━━━ Collected data ━━━
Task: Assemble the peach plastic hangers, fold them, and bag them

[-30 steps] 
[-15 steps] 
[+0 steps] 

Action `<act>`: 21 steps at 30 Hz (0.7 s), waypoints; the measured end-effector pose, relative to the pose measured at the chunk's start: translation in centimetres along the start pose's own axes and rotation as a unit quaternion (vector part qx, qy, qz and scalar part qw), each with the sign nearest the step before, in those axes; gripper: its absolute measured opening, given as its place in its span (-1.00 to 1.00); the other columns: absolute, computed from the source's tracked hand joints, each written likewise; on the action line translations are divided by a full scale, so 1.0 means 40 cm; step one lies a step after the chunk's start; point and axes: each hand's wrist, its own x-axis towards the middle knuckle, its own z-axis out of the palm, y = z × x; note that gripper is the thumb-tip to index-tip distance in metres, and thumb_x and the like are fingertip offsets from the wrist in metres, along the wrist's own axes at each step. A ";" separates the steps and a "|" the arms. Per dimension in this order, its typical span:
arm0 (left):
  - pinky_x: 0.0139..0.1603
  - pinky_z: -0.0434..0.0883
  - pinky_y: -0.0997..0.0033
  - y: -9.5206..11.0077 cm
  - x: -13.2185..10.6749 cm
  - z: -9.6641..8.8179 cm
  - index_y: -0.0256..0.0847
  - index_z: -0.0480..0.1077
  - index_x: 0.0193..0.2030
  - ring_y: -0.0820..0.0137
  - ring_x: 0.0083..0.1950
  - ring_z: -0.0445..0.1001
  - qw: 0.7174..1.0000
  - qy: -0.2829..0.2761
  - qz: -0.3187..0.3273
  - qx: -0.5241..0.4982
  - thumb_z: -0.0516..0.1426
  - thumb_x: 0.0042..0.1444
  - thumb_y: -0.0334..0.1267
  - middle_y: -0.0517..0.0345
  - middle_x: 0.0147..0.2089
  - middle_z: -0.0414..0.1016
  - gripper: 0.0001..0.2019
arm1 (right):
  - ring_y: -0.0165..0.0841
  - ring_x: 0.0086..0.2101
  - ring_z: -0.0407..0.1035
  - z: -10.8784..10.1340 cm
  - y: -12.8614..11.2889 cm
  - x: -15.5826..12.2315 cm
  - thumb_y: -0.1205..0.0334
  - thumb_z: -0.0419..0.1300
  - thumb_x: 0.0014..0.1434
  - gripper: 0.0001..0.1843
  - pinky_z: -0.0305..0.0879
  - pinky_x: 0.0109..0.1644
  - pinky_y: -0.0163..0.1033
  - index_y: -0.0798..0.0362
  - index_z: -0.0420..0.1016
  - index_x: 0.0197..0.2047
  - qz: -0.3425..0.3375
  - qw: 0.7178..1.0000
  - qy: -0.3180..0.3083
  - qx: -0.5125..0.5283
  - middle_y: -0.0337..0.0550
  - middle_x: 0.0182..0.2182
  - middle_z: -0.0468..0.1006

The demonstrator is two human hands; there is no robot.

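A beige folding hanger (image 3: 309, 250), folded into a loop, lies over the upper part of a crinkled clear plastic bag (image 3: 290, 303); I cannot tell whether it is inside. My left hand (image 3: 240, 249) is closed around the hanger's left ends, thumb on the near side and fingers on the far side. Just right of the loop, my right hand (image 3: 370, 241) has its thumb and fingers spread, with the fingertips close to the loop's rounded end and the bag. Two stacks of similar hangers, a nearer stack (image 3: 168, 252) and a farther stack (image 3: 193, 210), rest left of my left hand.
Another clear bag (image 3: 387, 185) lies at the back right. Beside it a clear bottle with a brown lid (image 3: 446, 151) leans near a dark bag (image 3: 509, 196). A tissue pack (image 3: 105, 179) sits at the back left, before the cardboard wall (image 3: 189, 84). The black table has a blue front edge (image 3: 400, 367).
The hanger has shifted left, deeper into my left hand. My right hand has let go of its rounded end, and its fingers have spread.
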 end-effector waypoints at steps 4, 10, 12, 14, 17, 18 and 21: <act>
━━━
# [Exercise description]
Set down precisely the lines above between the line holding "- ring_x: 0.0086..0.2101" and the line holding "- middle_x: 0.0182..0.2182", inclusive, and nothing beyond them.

# [Written answer]
  - ring_x: 0.0086..0.2101
  - ring_z: -0.0407..0.1035
  - z: -10.8784..10.1340 cm
  - y: -12.8614..11.2889 cm
  - x: -15.5826..12.2315 cm
  - thumb_y: -0.1205..0.0334
  - thumb_z: -0.0419..0.1300
  - thumb_x: 0.0014..0.1434
  - gripper: 0.0001..0.1843
  - pinky_z: -0.0305..0.0879
  - pinky_x: 0.0109..0.1644
  - pinky_y: -0.0163..0.1033
  - index_y: -0.0798..0.0362
  - index_z: -0.0420..0.1016
  - index_x: 0.0197..0.2047
  - qz: -0.3425..0.3375
  - qw: 0.7178..1.0000
  - qy: -0.3180..0.3083
  - qx: -0.5125..0.5283
  - middle_y: -0.0337..0.0550
  - middle_x: 0.0182..0.2182

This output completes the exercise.